Previous governors waited for someone else to bring our vast natural gas resources to market. For the first time, our administration led the project, creating a financial structure that doesn’t put Alaska at risk. We saw BP and Exxon sign commitments to sell gas, and some of the world’s largest companies came to the table to buy the extra gas Alaskans don’t need. Don’t slow that progress: Keep your foot on the gas of Alaska LNG.

Lastly, keep putting Alaska first. Our administration was founded on bridging divides. Even when it was painful, we prioritized Alaska before partisan, political, and personal gain.

The battle over Medicaid expansion is a poignant example. Extending health care to 44,000 Alaskans wasn’t a decision we made by weighing political parties established in Wisconsin in 1854 and D.C. in 1830. We just believe it’s our job to help Alaskans live up to their greatest potential. Now, thousands more Alaskans can go to the doctor, a billion federal dollars have invigorated our economy, and health care’s draw on the state budget has shrunk by $16 million.

When we assembled a Cabinet, we didn’t count the number of Republicans and Democrats. Our discussions were diverse, our decisions stronger and our compromises deeper. Every day, we went to work in a place that met us with respect and support, despite our differences — an experience we believe every Alaskan deserves to have.

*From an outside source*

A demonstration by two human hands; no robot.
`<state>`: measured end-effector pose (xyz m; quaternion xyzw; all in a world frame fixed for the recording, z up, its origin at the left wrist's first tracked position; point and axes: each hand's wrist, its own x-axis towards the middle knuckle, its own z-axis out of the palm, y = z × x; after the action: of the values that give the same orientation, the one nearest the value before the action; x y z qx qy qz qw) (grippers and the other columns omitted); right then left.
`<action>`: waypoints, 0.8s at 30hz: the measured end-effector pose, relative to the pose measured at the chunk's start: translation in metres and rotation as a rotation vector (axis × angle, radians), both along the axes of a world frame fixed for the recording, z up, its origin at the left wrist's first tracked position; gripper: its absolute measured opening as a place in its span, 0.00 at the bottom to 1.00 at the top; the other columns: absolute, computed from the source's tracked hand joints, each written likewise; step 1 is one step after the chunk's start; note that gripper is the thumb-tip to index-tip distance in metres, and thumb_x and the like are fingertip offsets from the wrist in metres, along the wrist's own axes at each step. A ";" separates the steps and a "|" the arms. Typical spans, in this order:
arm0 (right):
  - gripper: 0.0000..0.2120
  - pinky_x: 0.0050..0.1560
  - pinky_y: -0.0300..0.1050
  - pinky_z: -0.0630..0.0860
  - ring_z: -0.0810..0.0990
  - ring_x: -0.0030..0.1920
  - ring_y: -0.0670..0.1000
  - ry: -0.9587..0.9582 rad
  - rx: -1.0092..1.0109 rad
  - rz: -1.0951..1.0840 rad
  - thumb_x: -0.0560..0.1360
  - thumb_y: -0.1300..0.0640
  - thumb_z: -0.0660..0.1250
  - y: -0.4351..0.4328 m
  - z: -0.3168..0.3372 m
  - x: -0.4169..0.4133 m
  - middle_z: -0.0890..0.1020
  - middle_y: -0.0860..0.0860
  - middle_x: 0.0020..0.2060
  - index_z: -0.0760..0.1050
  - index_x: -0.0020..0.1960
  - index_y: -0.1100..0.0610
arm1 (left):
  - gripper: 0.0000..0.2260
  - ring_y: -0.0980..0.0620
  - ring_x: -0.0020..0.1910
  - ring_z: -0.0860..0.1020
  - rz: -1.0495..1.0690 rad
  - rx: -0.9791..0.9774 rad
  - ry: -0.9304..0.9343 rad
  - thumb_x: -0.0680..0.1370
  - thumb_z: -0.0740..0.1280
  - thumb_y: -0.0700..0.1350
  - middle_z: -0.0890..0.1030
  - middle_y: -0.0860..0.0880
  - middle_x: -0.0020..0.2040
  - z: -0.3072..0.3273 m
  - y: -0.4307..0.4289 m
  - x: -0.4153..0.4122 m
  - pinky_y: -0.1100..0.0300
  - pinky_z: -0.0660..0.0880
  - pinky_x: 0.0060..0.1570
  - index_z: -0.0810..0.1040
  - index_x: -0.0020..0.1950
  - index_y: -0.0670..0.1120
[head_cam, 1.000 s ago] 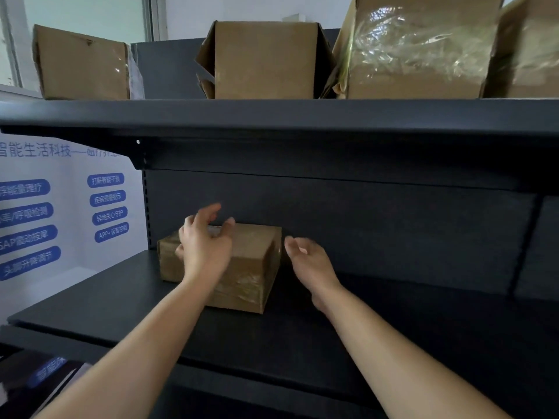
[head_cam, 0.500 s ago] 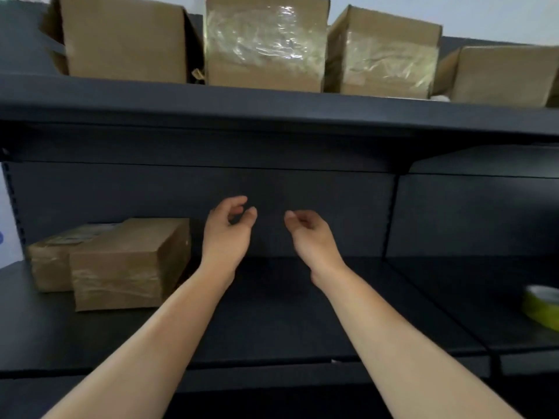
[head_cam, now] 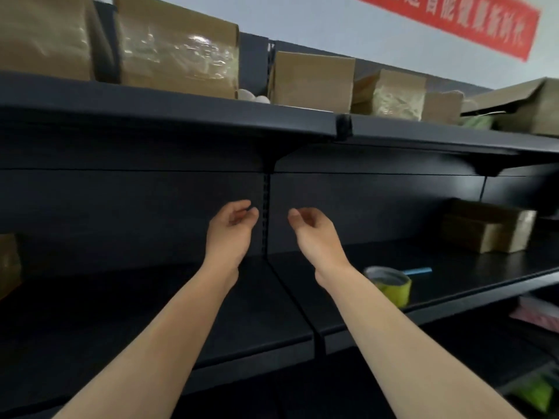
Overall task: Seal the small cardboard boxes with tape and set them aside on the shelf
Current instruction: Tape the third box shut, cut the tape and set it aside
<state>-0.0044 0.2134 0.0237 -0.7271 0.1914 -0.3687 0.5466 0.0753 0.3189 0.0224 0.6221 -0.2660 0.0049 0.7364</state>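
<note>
My left hand (head_cam: 231, 229) and my right hand (head_cam: 314, 232) hover side by side above the dark middle shelf (head_cam: 242, 313), fingers loosely curled, holding nothing. A yellow tape roll (head_cam: 388, 284) lies on the shelf just right of my right forearm. Small taped cardboard boxes (head_cam: 487, 226) sit on the same shelf at the far right. The edge of another small box (head_cam: 9, 264) shows at the far left.
The upper shelf (head_cam: 169, 116) carries several larger cardboard boxes (head_cam: 178, 49), some wrapped in clear tape. A blue strip (head_cam: 419, 271) lies behind the tape roll. A vertical slotted upright (head_cam: 266, 213) stands between my hands. A red banner (head_cam: 472, 22) hangs on the wall.
The view has swung right: the sealed box that my hands left has slid to the far left edge, and the tape roll and the boxes at the right came into view. Both hands stay empty.
</note>
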 end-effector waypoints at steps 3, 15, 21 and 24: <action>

Alaska is a unique and historic place, but it is a young state. Don’t focus on how long you hope to be in this office. Focus instead, with political courage, on what you can accomplish each day you hold it. Alaska needs leaders who are not planning a future for themselves, but for their great-grandchildren. We need leaders who are strong and fair, kind and honest. Make the choice to be one: it is in your hands.

Thank you for your service. May God bless you, and may God bless Alaska.

Gov. Bill Walker is the 11th governor of Alaska. He lives in Juneau.